Als sie den Gang erreichten, war niemand mehr zu sehen. Adolphus flog aufgeregt im Kreis. »Wo stecken sie? Wir müssen sie einholen! Wo sind sie hin?« Er war ganz aufgelöst.
»Adolphus!«, zischte Olivia. »Warte! Komm zurück! Ich glaube, es ist besser, wir suchen Merlin!«
»Ja, das wäre wahrscheinlich besser«, knurrte eine nur allzu vertraute Stimme und Adrian trat aus dem Dunkel eines Türrahmens hinter ihr. »Aber ich schätze, dazu kommt es jetzt nicht mehr.

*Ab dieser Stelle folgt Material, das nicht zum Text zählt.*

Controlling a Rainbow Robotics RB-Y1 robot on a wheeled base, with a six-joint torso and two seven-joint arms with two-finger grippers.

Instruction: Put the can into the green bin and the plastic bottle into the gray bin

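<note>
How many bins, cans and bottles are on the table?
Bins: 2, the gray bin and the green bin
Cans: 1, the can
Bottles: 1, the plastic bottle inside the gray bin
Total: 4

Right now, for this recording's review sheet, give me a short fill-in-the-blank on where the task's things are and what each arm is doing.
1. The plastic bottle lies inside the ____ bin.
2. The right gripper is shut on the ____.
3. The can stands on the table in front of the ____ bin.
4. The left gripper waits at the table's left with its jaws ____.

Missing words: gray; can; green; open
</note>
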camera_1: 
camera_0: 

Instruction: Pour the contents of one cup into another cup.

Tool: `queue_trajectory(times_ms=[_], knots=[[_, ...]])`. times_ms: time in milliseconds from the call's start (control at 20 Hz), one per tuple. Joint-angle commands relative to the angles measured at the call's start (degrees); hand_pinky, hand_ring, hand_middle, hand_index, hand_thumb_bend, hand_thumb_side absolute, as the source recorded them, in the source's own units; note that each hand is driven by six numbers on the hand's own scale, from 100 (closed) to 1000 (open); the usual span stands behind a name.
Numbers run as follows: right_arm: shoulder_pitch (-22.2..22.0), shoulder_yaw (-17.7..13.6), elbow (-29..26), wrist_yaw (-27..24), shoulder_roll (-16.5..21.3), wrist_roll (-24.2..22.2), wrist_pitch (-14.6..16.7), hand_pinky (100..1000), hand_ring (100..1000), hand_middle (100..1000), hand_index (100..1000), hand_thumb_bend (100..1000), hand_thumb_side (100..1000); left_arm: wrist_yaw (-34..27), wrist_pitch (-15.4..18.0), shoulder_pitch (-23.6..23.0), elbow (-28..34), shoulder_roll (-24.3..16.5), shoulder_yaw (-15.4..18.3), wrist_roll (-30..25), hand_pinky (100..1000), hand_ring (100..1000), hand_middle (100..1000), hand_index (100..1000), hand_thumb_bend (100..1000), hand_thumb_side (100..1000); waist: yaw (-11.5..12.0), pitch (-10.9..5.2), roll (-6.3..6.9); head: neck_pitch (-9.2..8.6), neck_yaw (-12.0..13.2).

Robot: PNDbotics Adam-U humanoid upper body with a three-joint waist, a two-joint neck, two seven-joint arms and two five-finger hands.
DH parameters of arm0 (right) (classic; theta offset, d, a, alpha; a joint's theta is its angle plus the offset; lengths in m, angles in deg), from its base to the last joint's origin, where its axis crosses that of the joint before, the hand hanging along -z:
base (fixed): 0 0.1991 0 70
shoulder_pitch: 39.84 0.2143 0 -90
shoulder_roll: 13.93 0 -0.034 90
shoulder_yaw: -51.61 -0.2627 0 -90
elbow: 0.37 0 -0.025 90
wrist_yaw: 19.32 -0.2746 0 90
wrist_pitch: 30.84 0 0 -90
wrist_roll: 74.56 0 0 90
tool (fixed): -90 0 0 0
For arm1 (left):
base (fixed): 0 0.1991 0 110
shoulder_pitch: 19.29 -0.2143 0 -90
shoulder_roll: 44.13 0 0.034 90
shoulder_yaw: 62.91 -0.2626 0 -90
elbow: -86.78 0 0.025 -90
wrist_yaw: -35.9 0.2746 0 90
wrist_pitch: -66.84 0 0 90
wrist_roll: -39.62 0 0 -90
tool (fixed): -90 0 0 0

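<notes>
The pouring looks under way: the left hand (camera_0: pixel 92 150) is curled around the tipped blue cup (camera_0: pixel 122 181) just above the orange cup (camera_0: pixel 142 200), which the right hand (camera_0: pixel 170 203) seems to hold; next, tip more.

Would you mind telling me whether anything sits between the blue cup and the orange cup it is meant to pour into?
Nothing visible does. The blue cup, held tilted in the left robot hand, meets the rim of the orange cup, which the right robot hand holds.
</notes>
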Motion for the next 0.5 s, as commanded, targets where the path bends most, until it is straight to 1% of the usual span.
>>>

Für uns wäre das nämlich nicht gut, wisst ihr?«
»Adrian!«, stöhnte Olivia. »Oh, Mistkugel!«
»Mistkugel, in der Tat, allerliebste Olivia«, sagte Adrian und drehte ihr einen Arm auf den Rücken. Jakob tauchte aus dem Halbdunkel auf und packte den anderen. »Mir kommt es so vor, als hätte ich dich heute schon einmal aus dem Weg geschafft … Weißt du, wenn du hier rumschnüffeln willst und deine Nase in Dinge steckst, die dich nichts angehen, solltest du das nicht mit einem schwachköpfigen Drachen tun, der lauter als eine ganze Herde Greife ist. Wir hätten euch auch noch drei Länder weiter gehört.«
Er drehte sich um und warf eine Handvoll von etwas auf Adolphus, der mit angsterfüllten Flügelschlägen über ihren Köpfen herumflatterte.
Der Drache fiel zu Boden wie ein Stein.